- Task objective: From the listing below, copy out every line where the word "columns" appears.

[[ Material provided, beginning ]]

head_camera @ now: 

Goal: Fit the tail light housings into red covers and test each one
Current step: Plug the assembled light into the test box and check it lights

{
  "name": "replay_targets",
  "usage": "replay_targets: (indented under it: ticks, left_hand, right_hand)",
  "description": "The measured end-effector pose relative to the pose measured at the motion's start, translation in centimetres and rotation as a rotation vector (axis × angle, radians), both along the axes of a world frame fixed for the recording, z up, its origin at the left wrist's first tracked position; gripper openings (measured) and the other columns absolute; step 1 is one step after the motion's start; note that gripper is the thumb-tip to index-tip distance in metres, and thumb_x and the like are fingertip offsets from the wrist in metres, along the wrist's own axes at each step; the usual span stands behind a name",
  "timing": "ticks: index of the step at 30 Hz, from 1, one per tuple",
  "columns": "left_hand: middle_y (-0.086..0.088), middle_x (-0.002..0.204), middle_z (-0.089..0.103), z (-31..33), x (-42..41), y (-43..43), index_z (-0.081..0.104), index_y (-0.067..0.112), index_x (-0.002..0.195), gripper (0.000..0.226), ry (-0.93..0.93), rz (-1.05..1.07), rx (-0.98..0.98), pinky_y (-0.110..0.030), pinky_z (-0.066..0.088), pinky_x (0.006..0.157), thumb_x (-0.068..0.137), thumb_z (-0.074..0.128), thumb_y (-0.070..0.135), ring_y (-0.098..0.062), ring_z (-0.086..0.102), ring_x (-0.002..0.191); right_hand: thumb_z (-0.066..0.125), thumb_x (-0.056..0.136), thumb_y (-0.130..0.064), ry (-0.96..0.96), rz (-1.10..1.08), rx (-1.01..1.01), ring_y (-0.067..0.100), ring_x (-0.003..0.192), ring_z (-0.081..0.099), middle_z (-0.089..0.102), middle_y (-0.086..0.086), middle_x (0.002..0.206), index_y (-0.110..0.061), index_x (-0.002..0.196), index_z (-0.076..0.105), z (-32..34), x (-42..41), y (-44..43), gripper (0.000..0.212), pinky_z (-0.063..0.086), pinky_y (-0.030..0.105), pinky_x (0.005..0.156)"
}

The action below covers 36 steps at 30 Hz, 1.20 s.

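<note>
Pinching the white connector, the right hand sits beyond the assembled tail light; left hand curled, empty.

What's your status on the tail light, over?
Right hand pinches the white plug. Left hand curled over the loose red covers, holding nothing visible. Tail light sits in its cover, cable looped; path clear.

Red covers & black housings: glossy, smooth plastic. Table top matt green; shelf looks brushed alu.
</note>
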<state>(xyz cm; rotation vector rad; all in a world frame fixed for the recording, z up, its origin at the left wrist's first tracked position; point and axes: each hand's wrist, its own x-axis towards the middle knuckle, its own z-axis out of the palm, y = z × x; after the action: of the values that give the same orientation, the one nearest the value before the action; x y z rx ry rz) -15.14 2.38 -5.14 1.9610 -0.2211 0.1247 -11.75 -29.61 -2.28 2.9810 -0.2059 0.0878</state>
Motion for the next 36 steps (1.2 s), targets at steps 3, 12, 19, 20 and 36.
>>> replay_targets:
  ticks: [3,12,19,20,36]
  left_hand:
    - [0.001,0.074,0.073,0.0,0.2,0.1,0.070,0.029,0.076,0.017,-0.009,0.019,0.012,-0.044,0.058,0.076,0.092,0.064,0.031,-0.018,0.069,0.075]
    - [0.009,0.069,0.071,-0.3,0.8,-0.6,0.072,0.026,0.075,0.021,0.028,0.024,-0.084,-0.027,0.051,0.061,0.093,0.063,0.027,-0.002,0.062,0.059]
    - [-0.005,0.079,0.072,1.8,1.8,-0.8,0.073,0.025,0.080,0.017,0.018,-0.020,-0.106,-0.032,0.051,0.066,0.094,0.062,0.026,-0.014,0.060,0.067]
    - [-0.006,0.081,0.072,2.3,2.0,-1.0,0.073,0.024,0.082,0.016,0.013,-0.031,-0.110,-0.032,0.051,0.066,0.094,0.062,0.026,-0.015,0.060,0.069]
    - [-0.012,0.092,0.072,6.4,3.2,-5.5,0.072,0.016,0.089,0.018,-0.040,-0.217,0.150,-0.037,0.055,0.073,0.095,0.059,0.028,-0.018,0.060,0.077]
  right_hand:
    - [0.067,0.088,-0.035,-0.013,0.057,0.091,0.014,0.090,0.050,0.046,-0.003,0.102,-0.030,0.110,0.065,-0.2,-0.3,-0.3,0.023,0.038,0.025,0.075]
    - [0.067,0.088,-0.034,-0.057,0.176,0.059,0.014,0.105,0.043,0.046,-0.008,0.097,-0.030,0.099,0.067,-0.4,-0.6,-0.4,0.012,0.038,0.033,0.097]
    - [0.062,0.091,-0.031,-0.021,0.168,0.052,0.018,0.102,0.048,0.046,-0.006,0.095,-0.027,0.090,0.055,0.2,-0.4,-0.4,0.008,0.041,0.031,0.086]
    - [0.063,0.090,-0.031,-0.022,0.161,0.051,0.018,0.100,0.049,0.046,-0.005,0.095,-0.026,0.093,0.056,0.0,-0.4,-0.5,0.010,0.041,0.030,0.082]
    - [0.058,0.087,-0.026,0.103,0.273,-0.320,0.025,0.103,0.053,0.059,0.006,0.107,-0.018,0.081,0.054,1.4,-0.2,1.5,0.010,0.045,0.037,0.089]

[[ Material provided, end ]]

- Task answer:
  "description": "The measured end-effector pose relative to the pose measured at the motion's start, translation in centimetres and rotation as a rotation vector (axis × angle, radians), both along the axes of a world frame fixed for the recording, z up, its origin at the left wrist's first tracked position; gripper openings (measured) and the other columns absolute; step 1 is one step after the motion's start; note that gripper is the thumb-tip to index-tip distance in metres, and thumb_x and the like are fingertip offsets from the wrist in metres, along the wrist's own axes at each step; the usual span stands behind a name",
  "columns": "left_hand: middle_y (-0.086..0.088), middle_x (-0.002..0.204), middle_z (-0.089..0.103), z (-31..33), x (-42..41), y (-43..43), index_z (-0.081..0.104), index_y (-0.067..0.112), index_x (-0.002..0.195), gripper (0.000..0.226), ry (-0.93..0.93), rz (-1.05..1.07), rx (-0.98..0.98), pinky_y (-0.110..0.030), pinky_z (-0.066..0.088), pinky_x (0.006..0.157), thumb_x (-0.068..0.137), thumb_z (-0.074..0.128), thumb_y (-0.070..0.135), ring_y (-0.098..0.062), ring_z (-0.086..0.102), ring_x (-0.002..0.191); right_hand: thumb_z (-0.066..0.125), thumb_x (-0.056..0.136), thumb_y (-0.130..0.064), ry (-0.96..0.96), rz (-1.10..1.08), rx (-1.01..1.01), ring_y (-0.067..0.100), ring_x (-0.003..0.192), ring_z (-0.081..0.099), middle_z (-0.089..0.102), middle_y (-0.086..0.086), middle_x (0.002..0.206), index_y (-0.110..0.061), index_x (-0.002..0.196), index_z (-0.076..0.105), z (-32..34), x (-42..41), y (-44..43), gripper (0.000..0.212), pinky_z (-0.063..0.086), pinky_y (-0.030..0.105), pinky_x (0.005..0.156)"

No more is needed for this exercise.